• **SUPPLIED RECORDS**:
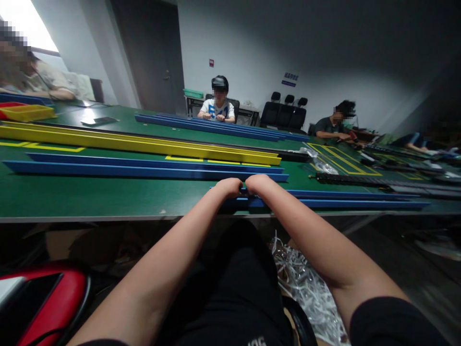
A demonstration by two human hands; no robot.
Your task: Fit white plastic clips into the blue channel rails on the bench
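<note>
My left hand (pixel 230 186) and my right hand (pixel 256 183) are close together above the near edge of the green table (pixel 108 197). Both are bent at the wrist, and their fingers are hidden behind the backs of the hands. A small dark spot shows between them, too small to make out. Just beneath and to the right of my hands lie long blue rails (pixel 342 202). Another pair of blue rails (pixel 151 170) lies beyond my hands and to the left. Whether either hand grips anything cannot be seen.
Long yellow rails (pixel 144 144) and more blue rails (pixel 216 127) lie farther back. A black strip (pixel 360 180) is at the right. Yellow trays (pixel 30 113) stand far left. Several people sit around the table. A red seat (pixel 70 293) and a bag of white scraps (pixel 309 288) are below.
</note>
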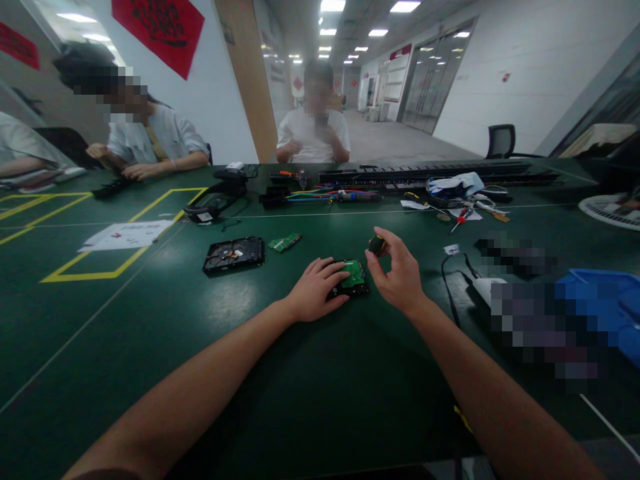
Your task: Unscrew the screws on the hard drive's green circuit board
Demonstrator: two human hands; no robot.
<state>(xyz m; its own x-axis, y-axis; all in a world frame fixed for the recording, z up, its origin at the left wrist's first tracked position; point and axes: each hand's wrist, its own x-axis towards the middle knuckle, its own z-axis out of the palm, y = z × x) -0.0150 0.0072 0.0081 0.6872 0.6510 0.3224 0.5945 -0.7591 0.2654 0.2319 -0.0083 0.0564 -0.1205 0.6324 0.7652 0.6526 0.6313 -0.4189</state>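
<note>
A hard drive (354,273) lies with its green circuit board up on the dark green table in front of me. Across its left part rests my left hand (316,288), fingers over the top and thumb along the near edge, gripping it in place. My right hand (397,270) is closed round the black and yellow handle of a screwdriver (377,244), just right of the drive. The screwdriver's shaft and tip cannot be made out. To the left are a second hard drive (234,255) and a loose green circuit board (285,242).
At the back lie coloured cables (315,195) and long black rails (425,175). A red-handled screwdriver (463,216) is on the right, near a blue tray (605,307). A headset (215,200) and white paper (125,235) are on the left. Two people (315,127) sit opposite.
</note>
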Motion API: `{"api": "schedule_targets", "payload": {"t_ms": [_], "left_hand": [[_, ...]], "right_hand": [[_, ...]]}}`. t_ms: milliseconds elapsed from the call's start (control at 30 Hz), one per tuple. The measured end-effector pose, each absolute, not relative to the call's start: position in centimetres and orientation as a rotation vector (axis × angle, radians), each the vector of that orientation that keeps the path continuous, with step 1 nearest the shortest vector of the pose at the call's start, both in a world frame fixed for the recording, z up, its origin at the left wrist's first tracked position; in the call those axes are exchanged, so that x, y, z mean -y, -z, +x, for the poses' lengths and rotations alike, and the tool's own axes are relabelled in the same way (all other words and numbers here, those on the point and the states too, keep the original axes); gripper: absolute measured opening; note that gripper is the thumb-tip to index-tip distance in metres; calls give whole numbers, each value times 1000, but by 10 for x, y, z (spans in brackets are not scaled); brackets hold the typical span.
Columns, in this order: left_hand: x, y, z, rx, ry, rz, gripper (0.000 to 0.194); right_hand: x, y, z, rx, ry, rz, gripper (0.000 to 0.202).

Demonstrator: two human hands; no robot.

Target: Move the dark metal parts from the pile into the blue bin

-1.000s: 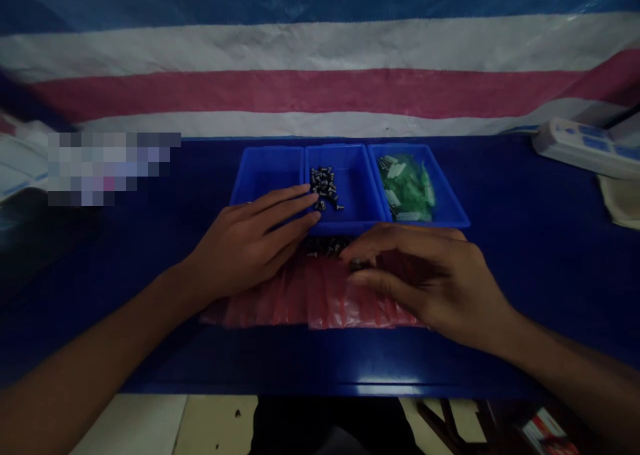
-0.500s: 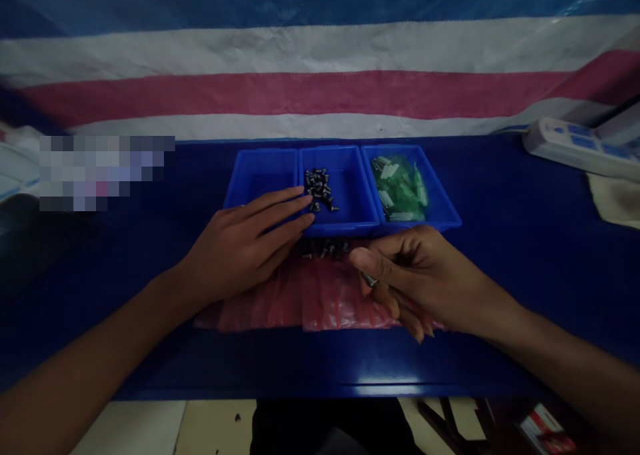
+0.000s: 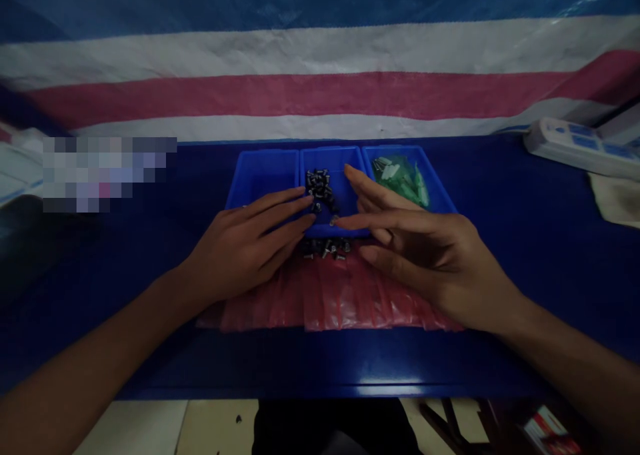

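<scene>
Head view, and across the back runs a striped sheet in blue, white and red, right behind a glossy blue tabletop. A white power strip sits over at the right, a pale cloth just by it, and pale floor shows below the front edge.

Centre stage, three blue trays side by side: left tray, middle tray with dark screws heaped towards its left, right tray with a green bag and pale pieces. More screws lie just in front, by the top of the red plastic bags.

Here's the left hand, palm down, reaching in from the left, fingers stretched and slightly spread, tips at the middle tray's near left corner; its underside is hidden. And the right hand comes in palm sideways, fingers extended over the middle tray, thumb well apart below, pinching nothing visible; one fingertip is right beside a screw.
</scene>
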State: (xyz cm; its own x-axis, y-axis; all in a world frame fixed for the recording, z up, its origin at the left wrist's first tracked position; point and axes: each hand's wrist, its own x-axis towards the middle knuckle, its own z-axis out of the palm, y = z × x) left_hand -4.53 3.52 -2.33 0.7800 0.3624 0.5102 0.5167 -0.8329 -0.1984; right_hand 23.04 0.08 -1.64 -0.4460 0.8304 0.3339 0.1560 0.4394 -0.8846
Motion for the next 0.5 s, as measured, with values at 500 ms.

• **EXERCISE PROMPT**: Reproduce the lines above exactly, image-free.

• **ANSWER BOX**:
A demonstration by two human hands; no robot.
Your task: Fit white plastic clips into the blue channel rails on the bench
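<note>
My left hand (pixel 230 186) and my right hand (pixel 256 183) are close together above the near edge of the green table (pixel 108 197). Both are bent at the wrist, and their fingers are hidden behind the backs of the hands. A small dark spot shows between them, too small to make out. Just beneath and to the right of my hands lie long blue rails (pixel 342 202). Another pair of blue rails (pixel 151 170) lies beyond my hands and to the left. Whether either hand grips anything cannot be seen.
Long yellow rails (pixel 144 144) and more blue rails (pixel 216 127) lie farther back. A black strip (pixel 360 180) is at the right. Yellow trays (pixel 30 113) stand far left. Several people sit around the table. A red seat (pixel 70 293) and a bag of white scraps (pixel 309 288) are below.
</note>
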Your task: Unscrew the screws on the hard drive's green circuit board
Demonstrator: two human hands; no robot.
<state>(xyz m; its own x-axis, y-axis; all in a world frame fixed for the recording, z up, its origin at the left wrist's first tracked position; point and axes: each hand's wrist, its own x-axis towards the middle knuckle, its own z-axis out of the palm, y = z × x) -0.0150 0.0072 0.0081 0.6872 0.6510 0.3224 0.5945 -0.7591 0.2654 0.2319 -0.0083 0.0564 -0.1205 0.6324 0.7652 0.6526 0.6313 -0.4189</state>
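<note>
A hard drive (354,273) lies with its green circuit board up on the dark green table in front of me. Across its left part rests my left hand (316,288), fingers over the top and thumb along the near edge, gripping it in place. My right hand (397,270) is closed round the black and yellow handle of a screwdriver (377,244), just right of the drive. The screwdriver's shaft and tip cannot be made out. To the left are a second hard drive (234,255) and a loose green circuit board (285,242).
At the back lie coloured cables (315,195) and long black rails (425,175). A red-handled screwdriver (463,216) is on the right, near a blue tray (605,307). A headset (215,200) and white paper (125,235) are on the left. Two people (315,127) sit opposite.
</note>
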Motion API: `{"api": "schedule_targets", "payload": {"t_ms": [_], "left_hand": [[_, ...]], "right_hand": [[_, ...]]}}`. t_ms: milliseconds elapsed from the call's start (control at 30 Hz), one per tuple. The measured end-effector pose, each absolute, not relative to the call's start: position in centimetres and orientation as a rotation vector (axis × angle, radians), each the vector of that orientation that keeps the path continuous, with step 1 nearest the shortest vector of the pose at the call's start, both in a world frame fixed for the recording, z up, its origin at the left wrist's first tracked position; in the call those axes are exchanged, so that x, y, z mean -y, -z, +x, for the poses' lengths and rotations alike, and the tool's own axes are relabelled in the same way (all other words and numbers here, those on the point and the states too, keep the original axes); gripper: absolute measured opening; note that gripper is the thumb-tip to index-tip distance in metres; calls give whole numbers, each value times 1000, but by 10 for x, y, z (spans in brackets are not scaled); brackets hold the typical span.
Columns, in this order: left_hand: x, y, z, rx, ry, rz, gripper (0.000 to 0.194); right_hand: x, y, z, rx, ry, rz, gripper (0.000 to 0.202).

Demonstrator: two human hands; no robot.

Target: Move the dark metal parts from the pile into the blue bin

-1.000s: 
-0.500s: 
+0.000s: 

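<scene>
Head view, and across the back runs a striped sheet in blue, white and red, right behind a glossy blue tabletop. A white power strip sits over at the right, a pale cloth just by it, and pale floor shows below the front edge.

Centre stage, three blue trays side by side: left tray, middle tray with dark screws heaped towards its left, right tray with a green bag and pale pieces. More screws lie just in front, by the top of the red plastic bags.

Here's the left hand, palm down, reaching in from the left, fingers stretched and slightly spread, tips at the middle tray's near left corner; its underside is hidden. And the right hand comes in palm sideways, fingers extended over the middle tray, thumb well apart below, pinching nothing visible; one fingertip is right beside a screw.
</scene>
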State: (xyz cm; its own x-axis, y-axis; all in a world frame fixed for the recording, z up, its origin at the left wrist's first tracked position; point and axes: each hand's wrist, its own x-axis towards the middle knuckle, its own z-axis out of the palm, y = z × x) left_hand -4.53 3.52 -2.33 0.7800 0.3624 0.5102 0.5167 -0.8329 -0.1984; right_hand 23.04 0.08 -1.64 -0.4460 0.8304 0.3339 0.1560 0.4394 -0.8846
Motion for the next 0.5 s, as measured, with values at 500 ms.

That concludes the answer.